For the records that follow, please set down exactly the lines between the one holding "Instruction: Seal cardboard" and the one holding "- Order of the", inclusive, and only those.
INFORMATION PROVIDED: Begin
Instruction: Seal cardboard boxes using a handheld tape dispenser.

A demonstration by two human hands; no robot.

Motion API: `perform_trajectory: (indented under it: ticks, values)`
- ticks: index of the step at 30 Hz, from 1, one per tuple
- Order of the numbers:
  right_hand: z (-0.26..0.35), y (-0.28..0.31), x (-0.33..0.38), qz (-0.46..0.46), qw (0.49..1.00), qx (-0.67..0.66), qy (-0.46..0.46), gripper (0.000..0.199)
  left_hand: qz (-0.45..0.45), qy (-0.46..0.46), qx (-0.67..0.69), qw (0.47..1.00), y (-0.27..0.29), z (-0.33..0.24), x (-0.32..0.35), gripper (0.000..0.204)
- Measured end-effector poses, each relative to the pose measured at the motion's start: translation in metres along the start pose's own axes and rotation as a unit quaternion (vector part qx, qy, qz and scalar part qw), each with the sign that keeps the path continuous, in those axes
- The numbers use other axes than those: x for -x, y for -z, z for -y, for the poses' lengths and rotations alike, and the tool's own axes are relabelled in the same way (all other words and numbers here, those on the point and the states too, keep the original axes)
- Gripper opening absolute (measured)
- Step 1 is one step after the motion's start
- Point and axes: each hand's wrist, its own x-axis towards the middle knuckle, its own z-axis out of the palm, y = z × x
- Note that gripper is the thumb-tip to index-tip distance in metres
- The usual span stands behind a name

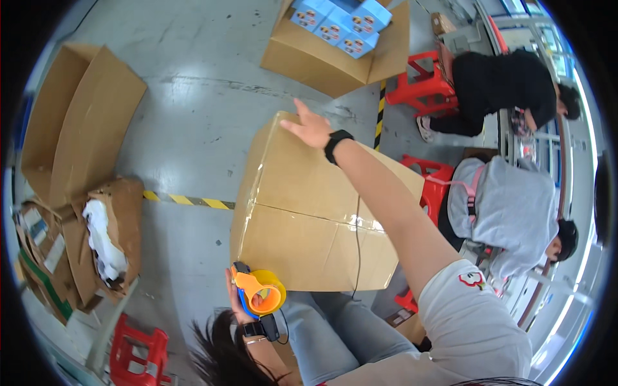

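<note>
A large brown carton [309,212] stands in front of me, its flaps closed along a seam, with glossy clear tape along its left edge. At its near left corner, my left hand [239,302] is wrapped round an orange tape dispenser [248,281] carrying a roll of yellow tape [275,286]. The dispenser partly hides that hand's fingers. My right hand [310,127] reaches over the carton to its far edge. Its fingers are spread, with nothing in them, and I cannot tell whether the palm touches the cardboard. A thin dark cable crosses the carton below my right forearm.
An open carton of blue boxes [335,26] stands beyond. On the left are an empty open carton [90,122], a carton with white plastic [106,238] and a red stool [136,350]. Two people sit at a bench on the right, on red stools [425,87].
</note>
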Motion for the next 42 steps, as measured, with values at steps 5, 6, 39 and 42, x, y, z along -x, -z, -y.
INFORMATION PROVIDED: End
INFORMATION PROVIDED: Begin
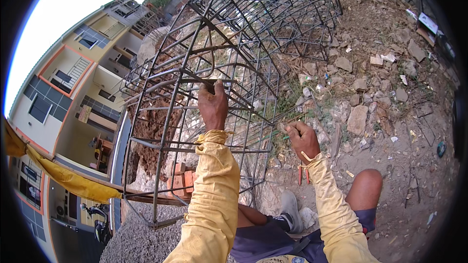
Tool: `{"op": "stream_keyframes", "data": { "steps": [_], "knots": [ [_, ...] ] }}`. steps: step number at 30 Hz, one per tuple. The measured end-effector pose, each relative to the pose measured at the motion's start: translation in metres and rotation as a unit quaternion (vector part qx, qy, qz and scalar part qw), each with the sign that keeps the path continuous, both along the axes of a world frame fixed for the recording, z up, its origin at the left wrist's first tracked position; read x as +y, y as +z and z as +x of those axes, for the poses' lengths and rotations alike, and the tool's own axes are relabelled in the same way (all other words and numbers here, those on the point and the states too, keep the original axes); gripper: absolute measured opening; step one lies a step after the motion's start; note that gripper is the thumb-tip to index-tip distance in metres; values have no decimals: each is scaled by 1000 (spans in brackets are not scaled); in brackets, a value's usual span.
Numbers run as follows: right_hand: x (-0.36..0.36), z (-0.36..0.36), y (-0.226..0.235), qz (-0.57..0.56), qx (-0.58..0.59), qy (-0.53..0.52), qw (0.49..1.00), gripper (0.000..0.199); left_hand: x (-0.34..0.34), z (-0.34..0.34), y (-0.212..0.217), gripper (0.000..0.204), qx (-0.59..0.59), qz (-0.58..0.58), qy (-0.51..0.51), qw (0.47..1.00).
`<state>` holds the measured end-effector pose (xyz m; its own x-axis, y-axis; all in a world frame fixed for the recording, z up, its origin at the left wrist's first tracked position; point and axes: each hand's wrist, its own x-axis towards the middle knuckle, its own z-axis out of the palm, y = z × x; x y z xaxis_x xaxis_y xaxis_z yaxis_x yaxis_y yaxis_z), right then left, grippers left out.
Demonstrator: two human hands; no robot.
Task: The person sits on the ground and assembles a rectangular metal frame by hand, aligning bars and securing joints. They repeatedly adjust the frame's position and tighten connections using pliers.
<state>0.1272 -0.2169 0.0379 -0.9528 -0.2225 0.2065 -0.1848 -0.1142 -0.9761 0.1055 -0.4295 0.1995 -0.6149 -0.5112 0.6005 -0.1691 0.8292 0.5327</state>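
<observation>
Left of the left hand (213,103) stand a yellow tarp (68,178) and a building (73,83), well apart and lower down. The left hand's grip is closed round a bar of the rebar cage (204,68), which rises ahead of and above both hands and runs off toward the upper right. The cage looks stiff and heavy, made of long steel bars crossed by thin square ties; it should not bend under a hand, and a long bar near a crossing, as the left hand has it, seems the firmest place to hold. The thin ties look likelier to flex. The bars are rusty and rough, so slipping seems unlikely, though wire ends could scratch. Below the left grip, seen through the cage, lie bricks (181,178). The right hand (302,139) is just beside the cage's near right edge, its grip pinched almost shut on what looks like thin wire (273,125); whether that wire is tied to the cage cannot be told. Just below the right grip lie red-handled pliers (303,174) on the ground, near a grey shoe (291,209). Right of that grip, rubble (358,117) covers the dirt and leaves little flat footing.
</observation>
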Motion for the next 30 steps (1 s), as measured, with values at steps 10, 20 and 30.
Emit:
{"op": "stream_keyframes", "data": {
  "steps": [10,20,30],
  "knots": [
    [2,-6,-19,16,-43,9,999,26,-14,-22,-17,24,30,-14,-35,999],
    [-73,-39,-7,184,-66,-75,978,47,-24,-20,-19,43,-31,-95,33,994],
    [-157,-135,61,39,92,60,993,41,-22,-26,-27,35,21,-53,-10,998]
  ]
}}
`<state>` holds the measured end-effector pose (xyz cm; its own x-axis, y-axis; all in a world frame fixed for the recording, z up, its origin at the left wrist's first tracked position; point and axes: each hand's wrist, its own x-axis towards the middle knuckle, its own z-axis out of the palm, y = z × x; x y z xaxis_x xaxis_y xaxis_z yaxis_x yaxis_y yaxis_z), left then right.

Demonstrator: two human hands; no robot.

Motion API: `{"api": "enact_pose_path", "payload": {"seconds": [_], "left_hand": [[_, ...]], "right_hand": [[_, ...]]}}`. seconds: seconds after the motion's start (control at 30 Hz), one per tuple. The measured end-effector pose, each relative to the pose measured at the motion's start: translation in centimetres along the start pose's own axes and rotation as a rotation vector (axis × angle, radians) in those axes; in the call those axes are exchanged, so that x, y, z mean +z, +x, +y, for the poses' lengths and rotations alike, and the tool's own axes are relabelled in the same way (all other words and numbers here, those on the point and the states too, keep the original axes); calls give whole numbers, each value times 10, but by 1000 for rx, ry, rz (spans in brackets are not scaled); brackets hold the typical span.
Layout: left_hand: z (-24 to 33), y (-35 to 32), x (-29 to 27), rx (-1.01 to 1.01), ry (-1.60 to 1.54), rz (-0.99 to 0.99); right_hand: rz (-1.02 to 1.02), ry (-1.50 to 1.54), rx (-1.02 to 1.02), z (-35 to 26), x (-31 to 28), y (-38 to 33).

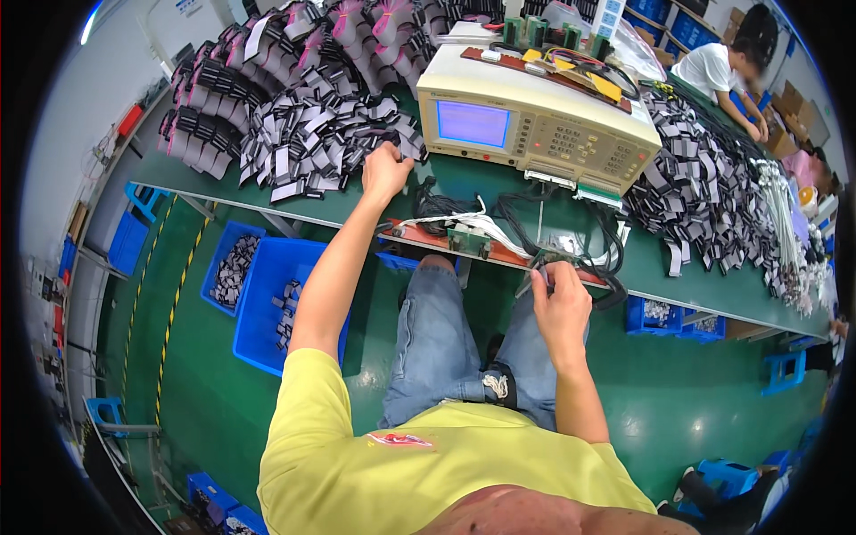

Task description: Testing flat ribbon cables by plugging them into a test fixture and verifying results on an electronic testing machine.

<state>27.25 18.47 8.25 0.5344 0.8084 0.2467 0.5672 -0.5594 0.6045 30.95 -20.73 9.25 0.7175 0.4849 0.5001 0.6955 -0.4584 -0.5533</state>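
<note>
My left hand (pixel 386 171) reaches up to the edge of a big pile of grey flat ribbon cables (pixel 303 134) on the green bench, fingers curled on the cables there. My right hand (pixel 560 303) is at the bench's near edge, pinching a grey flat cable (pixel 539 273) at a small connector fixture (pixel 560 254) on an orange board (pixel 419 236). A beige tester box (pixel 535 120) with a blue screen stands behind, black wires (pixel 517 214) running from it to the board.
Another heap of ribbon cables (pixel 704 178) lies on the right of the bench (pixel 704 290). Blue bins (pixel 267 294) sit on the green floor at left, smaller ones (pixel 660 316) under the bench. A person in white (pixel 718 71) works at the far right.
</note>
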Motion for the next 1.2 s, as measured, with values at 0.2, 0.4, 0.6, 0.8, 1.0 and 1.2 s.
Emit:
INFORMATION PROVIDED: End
WRITTEN ANSWER:
Instruction: Seal cardboard boxes using a handheld tape dispenser.

A demonstration by two human hands; no robot.

Motion API: `perform_trajectory: (indented under it: ticks, values)`
- ticks: index of the step at 30 Hz, from 1, one per tuple
- Order of the numbers:

Nothing more belongs to this exercise.